TASK PROMPT: When the line containing "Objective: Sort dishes" is reached, include it and end there; set down verbatim every line before it, starting at the top of the records.

EXERCISE MATERIALS: Begin

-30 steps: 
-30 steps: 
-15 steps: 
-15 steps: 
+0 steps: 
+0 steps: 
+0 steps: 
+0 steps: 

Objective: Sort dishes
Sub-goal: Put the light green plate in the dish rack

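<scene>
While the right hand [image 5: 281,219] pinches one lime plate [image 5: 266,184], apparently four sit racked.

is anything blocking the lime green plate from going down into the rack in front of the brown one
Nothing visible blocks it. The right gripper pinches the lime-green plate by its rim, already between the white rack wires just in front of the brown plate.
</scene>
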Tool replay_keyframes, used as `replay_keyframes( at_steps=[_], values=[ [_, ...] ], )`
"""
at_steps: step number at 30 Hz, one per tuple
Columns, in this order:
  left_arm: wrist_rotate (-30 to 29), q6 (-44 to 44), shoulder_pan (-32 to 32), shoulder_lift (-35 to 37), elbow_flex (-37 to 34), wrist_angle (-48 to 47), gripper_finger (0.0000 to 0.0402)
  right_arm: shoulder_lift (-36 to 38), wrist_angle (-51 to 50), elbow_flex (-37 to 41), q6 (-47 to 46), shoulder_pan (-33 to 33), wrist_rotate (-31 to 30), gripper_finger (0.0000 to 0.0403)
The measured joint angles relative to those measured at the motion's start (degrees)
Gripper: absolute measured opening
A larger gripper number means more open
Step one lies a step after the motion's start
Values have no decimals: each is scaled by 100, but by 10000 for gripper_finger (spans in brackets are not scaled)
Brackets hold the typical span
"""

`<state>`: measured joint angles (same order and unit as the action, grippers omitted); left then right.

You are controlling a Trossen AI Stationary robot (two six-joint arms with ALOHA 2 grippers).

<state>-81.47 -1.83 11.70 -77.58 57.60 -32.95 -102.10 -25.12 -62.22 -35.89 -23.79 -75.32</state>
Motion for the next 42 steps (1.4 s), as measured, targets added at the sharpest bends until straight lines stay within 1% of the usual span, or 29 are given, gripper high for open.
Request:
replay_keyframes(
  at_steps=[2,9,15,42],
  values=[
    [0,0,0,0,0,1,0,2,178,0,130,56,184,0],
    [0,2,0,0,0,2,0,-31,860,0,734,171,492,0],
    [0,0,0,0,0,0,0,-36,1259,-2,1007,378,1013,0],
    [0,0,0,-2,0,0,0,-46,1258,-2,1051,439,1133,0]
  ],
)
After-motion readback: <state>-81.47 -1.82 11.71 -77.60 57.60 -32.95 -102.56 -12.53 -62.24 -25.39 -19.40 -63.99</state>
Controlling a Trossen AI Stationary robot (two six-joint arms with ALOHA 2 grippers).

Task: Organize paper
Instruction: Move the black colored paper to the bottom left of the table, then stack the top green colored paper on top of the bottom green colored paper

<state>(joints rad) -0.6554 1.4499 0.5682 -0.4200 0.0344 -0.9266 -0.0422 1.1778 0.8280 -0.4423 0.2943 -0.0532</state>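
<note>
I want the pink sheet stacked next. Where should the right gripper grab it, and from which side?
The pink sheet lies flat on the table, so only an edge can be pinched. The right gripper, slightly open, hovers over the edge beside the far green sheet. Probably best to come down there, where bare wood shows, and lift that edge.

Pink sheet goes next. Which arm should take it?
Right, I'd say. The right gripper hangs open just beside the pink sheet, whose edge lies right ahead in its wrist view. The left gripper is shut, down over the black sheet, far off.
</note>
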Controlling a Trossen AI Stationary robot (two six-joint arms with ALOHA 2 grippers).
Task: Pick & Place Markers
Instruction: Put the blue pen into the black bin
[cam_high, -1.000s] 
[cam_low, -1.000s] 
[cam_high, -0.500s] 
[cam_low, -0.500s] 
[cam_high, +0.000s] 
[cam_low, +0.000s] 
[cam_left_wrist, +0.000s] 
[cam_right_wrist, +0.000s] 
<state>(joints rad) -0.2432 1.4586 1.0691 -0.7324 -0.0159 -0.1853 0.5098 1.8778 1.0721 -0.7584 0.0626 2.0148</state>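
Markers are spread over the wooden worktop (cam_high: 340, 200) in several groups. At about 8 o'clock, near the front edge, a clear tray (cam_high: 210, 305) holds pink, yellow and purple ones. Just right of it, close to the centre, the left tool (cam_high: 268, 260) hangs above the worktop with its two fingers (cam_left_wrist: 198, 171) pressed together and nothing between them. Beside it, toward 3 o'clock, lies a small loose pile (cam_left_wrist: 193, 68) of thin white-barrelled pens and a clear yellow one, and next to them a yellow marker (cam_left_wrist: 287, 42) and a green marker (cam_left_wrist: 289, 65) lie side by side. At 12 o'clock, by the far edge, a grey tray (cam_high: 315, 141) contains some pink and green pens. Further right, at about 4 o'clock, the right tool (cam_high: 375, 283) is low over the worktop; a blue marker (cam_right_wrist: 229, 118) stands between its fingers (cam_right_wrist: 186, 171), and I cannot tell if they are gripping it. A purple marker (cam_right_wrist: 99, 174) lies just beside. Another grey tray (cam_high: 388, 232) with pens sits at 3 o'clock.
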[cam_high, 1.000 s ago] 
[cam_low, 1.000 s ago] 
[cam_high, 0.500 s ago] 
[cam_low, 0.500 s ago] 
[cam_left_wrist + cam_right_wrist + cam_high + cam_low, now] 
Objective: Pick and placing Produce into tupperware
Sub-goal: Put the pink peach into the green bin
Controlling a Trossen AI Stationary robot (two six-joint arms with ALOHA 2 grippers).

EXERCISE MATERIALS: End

OUTPUT:
-30 steps: 
-30 steps: 
-15 steps: 
-15 steps: 
+0 steps: 
+0 steps: 
+0 steps: 
+0 steps: 

Objective: Sort dishes

The complete answer has now been given.